▶ _TASK TO COMPLETE_: Write each of the records out again exactly.

▶ _GIVEN INFORMATION_:
****

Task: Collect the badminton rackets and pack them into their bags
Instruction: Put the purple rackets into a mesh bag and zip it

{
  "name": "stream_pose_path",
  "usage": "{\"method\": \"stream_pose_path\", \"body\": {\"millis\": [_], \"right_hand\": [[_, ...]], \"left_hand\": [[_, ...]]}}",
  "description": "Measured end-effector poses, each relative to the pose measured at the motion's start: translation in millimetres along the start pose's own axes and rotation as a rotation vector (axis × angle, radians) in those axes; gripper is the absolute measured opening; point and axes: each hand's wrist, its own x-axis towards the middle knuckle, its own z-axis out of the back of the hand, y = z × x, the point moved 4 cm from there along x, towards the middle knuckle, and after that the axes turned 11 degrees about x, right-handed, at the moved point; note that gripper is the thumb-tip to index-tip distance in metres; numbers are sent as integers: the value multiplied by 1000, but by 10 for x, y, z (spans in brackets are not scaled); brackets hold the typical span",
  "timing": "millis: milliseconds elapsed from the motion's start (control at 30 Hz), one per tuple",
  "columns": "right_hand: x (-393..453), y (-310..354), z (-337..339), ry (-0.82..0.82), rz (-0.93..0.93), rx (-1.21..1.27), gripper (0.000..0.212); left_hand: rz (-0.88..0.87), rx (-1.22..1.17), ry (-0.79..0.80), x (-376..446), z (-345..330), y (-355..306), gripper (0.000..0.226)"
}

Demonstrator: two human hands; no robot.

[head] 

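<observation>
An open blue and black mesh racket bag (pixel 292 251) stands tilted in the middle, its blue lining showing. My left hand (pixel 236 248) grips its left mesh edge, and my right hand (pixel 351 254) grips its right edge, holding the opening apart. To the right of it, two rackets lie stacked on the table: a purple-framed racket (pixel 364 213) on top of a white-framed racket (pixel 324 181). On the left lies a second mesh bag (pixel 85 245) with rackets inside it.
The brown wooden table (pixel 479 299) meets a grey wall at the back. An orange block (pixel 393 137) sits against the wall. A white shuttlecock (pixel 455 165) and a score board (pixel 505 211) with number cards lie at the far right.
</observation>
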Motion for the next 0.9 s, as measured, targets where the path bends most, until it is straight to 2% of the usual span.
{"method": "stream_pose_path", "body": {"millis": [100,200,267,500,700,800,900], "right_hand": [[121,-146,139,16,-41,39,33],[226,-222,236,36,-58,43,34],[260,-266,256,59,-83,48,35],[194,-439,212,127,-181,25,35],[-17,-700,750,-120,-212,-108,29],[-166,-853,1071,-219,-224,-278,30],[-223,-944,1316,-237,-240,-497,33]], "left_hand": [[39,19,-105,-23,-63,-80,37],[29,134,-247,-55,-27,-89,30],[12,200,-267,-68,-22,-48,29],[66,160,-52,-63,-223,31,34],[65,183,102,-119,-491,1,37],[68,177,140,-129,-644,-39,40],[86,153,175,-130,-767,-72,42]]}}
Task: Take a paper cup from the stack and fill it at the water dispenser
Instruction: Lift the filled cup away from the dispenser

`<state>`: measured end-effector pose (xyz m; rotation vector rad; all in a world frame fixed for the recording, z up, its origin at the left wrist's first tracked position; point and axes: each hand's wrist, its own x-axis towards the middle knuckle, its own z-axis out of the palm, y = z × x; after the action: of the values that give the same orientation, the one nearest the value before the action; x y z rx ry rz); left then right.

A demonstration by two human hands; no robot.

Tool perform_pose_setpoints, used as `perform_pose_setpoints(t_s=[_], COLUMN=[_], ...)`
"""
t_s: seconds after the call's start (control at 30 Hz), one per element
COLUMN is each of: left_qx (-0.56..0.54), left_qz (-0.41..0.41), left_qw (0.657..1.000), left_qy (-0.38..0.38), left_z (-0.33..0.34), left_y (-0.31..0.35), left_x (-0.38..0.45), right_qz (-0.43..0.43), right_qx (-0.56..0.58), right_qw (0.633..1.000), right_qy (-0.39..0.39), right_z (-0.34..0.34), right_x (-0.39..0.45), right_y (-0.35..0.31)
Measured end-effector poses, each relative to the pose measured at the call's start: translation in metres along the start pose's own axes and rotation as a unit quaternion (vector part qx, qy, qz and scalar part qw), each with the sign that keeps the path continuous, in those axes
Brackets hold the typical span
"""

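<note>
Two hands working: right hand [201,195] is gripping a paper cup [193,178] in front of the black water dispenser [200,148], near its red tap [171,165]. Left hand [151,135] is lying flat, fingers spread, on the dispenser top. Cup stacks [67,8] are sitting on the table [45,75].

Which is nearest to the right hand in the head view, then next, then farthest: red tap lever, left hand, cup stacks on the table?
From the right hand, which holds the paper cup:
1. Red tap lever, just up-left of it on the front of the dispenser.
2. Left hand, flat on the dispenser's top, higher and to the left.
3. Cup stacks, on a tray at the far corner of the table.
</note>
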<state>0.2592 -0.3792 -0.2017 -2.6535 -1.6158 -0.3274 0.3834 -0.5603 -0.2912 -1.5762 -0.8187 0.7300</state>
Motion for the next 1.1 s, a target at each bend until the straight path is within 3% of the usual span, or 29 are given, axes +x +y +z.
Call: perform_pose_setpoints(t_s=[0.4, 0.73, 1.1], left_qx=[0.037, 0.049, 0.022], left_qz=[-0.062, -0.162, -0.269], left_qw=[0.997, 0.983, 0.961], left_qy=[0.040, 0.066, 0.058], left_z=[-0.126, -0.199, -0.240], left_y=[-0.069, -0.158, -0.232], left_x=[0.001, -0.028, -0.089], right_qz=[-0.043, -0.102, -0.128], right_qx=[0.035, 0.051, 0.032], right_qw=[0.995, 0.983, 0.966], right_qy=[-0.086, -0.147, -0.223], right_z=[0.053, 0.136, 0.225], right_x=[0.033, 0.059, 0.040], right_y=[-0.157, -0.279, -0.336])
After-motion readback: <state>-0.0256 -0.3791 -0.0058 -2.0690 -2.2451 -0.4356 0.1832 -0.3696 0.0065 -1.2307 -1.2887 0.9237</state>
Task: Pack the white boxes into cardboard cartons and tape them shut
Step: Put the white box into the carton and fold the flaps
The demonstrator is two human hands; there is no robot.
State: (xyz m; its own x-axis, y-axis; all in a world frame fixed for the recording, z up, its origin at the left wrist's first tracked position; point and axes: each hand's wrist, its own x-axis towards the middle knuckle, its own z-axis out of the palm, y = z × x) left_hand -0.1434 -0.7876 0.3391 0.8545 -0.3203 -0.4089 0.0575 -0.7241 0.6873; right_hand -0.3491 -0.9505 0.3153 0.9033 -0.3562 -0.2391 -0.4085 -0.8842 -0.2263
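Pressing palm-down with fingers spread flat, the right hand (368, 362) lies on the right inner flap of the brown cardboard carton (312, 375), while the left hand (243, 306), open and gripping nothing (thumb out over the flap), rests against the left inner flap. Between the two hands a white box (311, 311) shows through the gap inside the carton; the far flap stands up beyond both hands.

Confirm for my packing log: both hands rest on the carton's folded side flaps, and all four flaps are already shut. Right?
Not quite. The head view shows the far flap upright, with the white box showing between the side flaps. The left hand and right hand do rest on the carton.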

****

▶ _FINISHED TASK_:
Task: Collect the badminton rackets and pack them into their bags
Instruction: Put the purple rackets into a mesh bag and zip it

{
  "name": "stream_pose_path",
  "usage": "{\"method\": \"stream_pose_path\", \"body\": {\"millis\": [_], \"right_hand\": [[_, ...]], \"left_hand\": [[_, ...]]}}",
  "description": "Measured end-effector poses, each relative to the pose measured at the motion's start: translation in millimetres along the start pose's own axes and rotation as a rotation vector (axis × angle, radians) in those axes; gripper is the absolute measured opening; point and axes: each hand's wrist, its own x-axis towards the middle knuckle, its own z-axis out of the back of the hand, y = z × x, the point moved 4 cm from there along x, towards the middle knuckle, and after that the axes turned 11 degrees about x, right-handed, at the moved point; note that gripper is the thumb-tip to index-tip distance in metres; numbers are sent as integers: the value multiplied by 1000, but by 10 for x, y, z (spans in brackets are not scaled); brackets hold the typical span",
  "timing": "millis: milliseconds elapsed from the motion's start (control at 30 Hz), one per tuple",
  "columns": "right_hand: x (-393..453), y (-310..354), z (-337..339), ry (-0.82..0.82), rz (-0.93..0.93), rx (-1.21..1.27), gripper (0.000..0.212); left_hand: rz (-0.88..0.87), rx (-1.22..1.17), ry (-0.79..0.80), x (-376..446), z (-345..330), y (-355..306), gripper (0.000..0.226)"
}

Demonstrator: two human hands; no robot.

[head] 

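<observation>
An open blue and black mesh racket bag (pixel 292 251) stands tilted in the middle, its blue lining showing. My left hand (pixel 236 248) grips its left mesh edge, and my right hand (pixel 351 254) grips its right edge, holding the opening apart. To the right of it, two rackets lie stacked on the table: a purple-framed racket (pixel 364 213) on top of a white-framed racket (pixel 324 181). On the left lies a second mesh bag (pixel 85 245) with rackets inside it.
The brown wooden table (pixel 479 299) meets a grey wall at the back. An orange block (pixel 393 137) sits against the wall. A white shuttlecock (pixel 455 165) and a score board (pixel 505 211) with number cards lie at the far right.
</observation>
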Motion for the next 0.9 s, as measured, targets where the path bends most, until it is straight to 2% of the usual span.
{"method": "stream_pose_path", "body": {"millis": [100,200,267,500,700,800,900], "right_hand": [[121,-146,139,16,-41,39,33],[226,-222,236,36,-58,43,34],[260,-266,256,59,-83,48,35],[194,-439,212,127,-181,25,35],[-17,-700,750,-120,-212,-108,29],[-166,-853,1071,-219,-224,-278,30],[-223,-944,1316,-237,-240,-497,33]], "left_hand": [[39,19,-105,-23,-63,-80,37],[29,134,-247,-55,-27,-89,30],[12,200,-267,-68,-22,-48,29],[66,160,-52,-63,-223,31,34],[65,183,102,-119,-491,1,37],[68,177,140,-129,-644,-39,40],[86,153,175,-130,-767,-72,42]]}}
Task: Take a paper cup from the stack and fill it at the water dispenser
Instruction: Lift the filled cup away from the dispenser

`<state>`: measured end-effector pose (xyz m; rotation vector rad; all in a world frame fixed for the recording, z up, its origin at the left wrist's first tracked position; point and axes: each hand's wrist, its own x-axis towards the middle knuckle, its own z-axis out of the palm, y = z × x; after the action: of the values that give the same orientation, the one nearest the value before the action; x y z rx ry rz); left then right.

A demonstration by two human hands; no robot.

Tool perform_pose_setpoints, used as `perform_pose_setpoints(t_s=[_], COLUMN=[_], ...)`
"""
t_s: seconds after the call's start (control at 30 Hz), one per element
COLUMN is each of: left_qx (-0.56..0.54), left_qz (-0.41..0.41), left_qw (0.657..1.000), left_qy (-0.38..0.38), left_z (-0.33..0.34), left_y (-0.31..0.35), left_x (-0.38..0.45), right_qz (-0.43..0.43), right_qx (-0.56..0.58), right_qw (0.633..1.000), right_qy (-0.39..0.39), right_z (-0.34..0.34), right_x (-0.39..0.45), right_y (-0.35..0.31)
Measured end-effector poses, each relative to the pose measured at the call's start: translation in metres along the start pose's own axes and rotation as a unit quaternion (vector part qx, qy, qz and scalar part qw), each with the sign that keeps the path continuous, in those axes
Brackets hold the typical span
"""

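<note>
Two hands working: right hand [201,195] is gripping a paper cup [193,178] in front of the black water dispenser [200,148], near its red tap [171,165]. Left hand [151,135] is lying flat, fingers spread, on the dispenser top. Cup stacks [67,8] are sitting on the table [45,75].

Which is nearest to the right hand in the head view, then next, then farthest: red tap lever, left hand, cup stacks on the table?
From the right hand, which holds the paper cup:
1. Red tap lever, just up-left of it on the front of the dispenser.
2. Left hand, flat on the dispenser's top, higher and to the left.
3. Cup stacks, on a tray at the far corner of the table.
</note>
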<state>0.2592 -0.3792 -0.2017 -2.6535 -1.6158 -0.3274 0.3834 -0.5603 -0.2912 -1.5762 -0.8187 0.7300</state>
Motion for the next 1.1 s, a target at each bend until the straight path is within 3% of the usual span, or 29 are given, axes +x +y +z.
Call: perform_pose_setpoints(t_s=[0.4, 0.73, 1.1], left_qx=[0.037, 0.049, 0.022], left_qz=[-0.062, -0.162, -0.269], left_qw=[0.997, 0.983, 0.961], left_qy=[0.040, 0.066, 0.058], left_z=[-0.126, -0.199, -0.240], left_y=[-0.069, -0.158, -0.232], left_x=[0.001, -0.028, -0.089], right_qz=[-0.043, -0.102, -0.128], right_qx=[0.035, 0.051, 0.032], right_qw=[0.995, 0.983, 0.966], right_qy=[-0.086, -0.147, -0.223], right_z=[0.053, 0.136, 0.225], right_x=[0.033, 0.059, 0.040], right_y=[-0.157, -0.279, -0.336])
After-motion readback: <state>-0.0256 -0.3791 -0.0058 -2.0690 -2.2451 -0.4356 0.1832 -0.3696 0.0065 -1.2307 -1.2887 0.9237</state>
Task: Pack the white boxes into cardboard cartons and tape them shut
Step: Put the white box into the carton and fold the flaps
The demonstrator is two human hands; there is no robot.
State: (xyz m; its own x-axis, y-axis; all in a world frame fixed for the recording, z up, its origin at the left wrist's first tracked position; point and axes: each hand's wrist, its own x-axis towards the middle knuckle, its own z-axis out of the palm, y = z × x) left_hand -0.1434 -0.7876 0.3391 0.8545 -0.3203 -0.4089 0.0575 -0.7241 0.6873; right_hand -0.3491 -0.9505 0.3153 0.9033 -0.3562 -0.2391 -0.4085 -0.8842 -0.2263
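Pressing palm-down with fingers spread flat, the right hand (368, 362) lies on the right inner flap of the brown cardboard carton (312, 375), while the left hand (243, 306), open and gripping nothing (thumb out over the flap), rests against the left inner flap. Between the two hands a white box (311, 311) shows through the gap inside the carton; the far flap stands up beyond both hands.

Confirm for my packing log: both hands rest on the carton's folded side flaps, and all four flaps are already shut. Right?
Not quite. The head view shows the far flap upright, with the white box showing between the side flaps. The left hand and right hand do rest on the carton.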

That covers the exercise completely.